**Task**
Would you transcribe the listing that follows, character for character, and omit its images?

**Source material**
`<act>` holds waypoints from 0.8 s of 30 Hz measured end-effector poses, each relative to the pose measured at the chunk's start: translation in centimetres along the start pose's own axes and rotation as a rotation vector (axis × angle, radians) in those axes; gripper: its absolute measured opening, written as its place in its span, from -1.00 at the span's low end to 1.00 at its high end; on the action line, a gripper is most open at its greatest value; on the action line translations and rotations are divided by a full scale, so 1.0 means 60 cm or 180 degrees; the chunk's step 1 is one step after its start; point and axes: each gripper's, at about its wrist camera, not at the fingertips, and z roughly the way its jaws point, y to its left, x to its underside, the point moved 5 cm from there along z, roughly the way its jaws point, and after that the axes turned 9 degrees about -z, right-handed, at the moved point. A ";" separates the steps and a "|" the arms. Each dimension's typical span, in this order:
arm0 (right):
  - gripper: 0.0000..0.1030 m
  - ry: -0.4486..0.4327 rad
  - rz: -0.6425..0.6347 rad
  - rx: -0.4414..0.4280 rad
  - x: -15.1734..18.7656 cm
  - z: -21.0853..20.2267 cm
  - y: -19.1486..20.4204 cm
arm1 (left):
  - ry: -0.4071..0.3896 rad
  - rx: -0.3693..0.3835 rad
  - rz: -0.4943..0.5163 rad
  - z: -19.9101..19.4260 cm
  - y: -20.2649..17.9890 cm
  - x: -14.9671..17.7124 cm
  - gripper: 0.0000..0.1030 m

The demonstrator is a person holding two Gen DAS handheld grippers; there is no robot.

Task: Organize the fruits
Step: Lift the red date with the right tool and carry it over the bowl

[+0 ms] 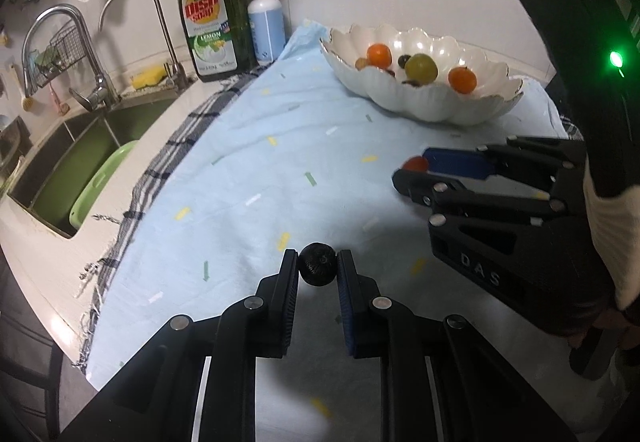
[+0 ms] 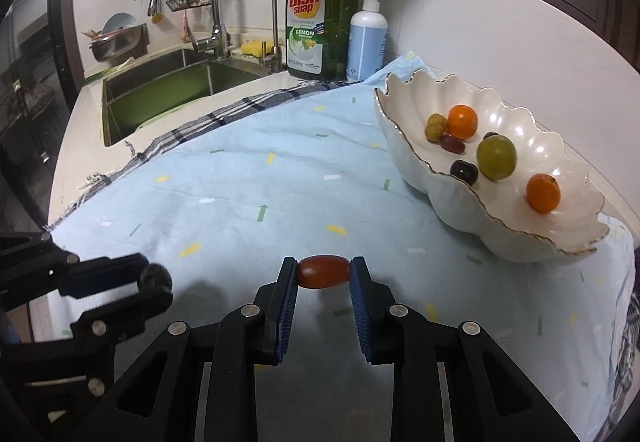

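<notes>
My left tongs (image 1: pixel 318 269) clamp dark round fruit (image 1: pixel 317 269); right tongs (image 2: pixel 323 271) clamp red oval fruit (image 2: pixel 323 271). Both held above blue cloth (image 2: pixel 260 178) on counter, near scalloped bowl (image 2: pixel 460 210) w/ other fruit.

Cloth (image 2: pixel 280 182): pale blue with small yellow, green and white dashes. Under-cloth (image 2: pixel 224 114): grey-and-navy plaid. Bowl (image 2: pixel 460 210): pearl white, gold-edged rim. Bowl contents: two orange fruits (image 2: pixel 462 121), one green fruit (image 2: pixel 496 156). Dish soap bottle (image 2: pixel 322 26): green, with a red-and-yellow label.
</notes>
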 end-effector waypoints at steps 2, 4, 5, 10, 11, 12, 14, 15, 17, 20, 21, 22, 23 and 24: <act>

**Your response**
`<act>` holds waypoints from 0.8 s of 30 Hz measured end-effector poses, each relative to the pose measured at the chunk's start: translation in centimetres along the start pose's own axes and rotation as a rotation vector (axis × angle, radians) in those axes; gripper: its absolute measured opening, written as its place in its span, from -1.00 at the span's low end to 1.00 at its high end; on the action line, a gripper is most open at its greatest value; on the action line translations and rotations are divided by a full scale, so 1.0 means 60 cm or 180 degrees; the chunk's step 1 is one step after its start; point and axes: each gripper's, at about its wrist camera, not at the fingertips, and z roughly the way its jaws point, y to its left, x to its underside, the point moved 5 cm from there along z, roughly the way its jaws point, and after that the axes turned 9 degrees about -z, right-handed, at the moved point. A ";" separates the steps and a "|" the arms. Each dimension's typical span, in this order:
arm0 (right):
  - gripper: 0.0000..0.1030 m
  - ry: -0.4486..0.4327 rad
  - rz: -0.6425..0.6347 rad
  - rx: -0.4414..0.4280 rad
  - x: -15.1734..18.7656 cm
  - z: -21.0853..20.2267 cm
  - y: -19.1486..20.4204 cm
arm1 (left):
  - ry: -0.4071..0.3896 rad
  - rx: -0.3693..0.3835 rad
  - rz: -0.4943..0.5163 rad
  - z: -19.9101..19.4260 cm
  - y: -20.2649..17.9890 cm
  - x: -14.9671..17.7124 cm
  - gripper: 0.0000..0.1030 m

The demonstrator is a person holding two Gen DAS handheld grippers; there is no robot.

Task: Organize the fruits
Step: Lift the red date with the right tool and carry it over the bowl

[+0 ms] 
[+0 ms] 

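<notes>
My left tongs (image 1: pixel 318 269) clamp dark round fruit (image 1: pixel 317 269); right tongs (image 2: pixel 323 271) clamp red oval fruit (image 2: pixel 323 271). Both held above blue cloth (image 2: pixel 260 178) on counter, near scalloped bowl (image 2: pixel 460 210) w/ other fruit.

Cloth (image 2: pixel 280 182): pale blue with small yellow, green and white dashes. Under-cloth (image 2: pixel 224 114): grey-and-navy plaid. Bowl (image 2: pixel 460 210): pearl white, gold-edged rim. Bowl contents: two orange fruits (image 2: pixel 462 121), one green fruit (image 2: pixel 496 156). Dish soap bottle (image 2: pixel 322 26): green, with a red-and-yellow label.
</notes>
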 end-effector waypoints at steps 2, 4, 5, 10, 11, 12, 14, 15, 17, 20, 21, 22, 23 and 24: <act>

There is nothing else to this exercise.